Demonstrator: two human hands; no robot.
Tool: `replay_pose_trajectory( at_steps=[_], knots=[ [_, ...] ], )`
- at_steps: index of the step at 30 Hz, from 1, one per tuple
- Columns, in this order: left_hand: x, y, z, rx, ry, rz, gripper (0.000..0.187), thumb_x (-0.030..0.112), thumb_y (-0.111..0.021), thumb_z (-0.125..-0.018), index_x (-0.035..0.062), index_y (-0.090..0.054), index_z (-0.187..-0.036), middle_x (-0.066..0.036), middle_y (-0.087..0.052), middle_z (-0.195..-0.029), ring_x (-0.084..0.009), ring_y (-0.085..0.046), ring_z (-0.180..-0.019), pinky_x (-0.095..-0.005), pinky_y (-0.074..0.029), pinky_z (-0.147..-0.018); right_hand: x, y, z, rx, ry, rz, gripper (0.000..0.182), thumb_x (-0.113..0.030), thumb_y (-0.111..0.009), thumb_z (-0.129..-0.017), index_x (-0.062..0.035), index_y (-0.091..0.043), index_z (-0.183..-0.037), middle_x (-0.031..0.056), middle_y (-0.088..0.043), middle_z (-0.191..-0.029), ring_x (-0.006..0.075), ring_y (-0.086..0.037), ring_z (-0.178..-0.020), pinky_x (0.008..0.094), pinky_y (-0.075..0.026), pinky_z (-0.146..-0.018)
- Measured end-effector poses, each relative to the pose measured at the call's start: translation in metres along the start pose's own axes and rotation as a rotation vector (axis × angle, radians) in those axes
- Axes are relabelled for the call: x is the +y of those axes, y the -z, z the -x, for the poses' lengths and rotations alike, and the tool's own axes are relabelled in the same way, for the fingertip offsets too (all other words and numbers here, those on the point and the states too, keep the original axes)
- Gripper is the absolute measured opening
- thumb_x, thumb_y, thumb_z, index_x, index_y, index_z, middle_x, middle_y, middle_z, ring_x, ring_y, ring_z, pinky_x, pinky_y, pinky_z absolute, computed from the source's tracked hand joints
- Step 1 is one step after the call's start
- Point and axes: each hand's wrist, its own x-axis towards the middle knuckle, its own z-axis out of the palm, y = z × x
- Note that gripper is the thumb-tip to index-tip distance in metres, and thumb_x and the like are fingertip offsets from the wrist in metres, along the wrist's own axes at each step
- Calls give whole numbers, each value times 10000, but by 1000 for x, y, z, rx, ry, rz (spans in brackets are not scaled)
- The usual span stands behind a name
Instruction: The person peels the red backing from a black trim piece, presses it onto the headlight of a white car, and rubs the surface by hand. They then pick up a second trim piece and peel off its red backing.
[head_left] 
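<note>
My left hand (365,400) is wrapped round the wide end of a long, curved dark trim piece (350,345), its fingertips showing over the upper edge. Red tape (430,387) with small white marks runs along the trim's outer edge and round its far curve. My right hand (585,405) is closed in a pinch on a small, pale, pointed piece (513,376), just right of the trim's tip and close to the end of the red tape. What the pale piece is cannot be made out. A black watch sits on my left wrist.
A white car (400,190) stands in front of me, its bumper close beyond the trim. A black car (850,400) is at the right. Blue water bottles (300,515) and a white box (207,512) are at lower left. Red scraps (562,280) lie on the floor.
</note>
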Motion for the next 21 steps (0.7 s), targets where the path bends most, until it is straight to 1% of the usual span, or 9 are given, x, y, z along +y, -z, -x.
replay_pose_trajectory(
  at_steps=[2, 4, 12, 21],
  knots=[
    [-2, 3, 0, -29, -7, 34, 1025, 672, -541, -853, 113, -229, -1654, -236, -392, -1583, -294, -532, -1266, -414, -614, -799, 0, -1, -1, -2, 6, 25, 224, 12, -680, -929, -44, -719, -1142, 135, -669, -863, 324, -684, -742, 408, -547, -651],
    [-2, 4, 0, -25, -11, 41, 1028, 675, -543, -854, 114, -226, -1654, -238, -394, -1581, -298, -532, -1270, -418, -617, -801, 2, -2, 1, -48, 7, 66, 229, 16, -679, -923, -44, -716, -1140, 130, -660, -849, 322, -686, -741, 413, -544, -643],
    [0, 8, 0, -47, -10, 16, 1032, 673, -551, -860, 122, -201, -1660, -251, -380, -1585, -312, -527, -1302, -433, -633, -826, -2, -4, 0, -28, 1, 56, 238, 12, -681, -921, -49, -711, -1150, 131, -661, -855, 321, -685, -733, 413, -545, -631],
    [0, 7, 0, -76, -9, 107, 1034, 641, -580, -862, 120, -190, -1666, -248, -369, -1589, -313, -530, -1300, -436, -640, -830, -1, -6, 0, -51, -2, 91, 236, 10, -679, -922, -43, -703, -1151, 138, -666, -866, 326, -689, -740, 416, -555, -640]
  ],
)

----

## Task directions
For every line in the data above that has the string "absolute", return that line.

## The completed task
- Gripper is the absolute measured opening
- thumb_x, thumb_y, thumb_z, index_x, index_y, index_z, middle_x, middle_y, middle_z, ring_x, ring_y, ring_z, pinky_x, pinky_y, pinky_z absolute, computed from the source's tracked hand joints

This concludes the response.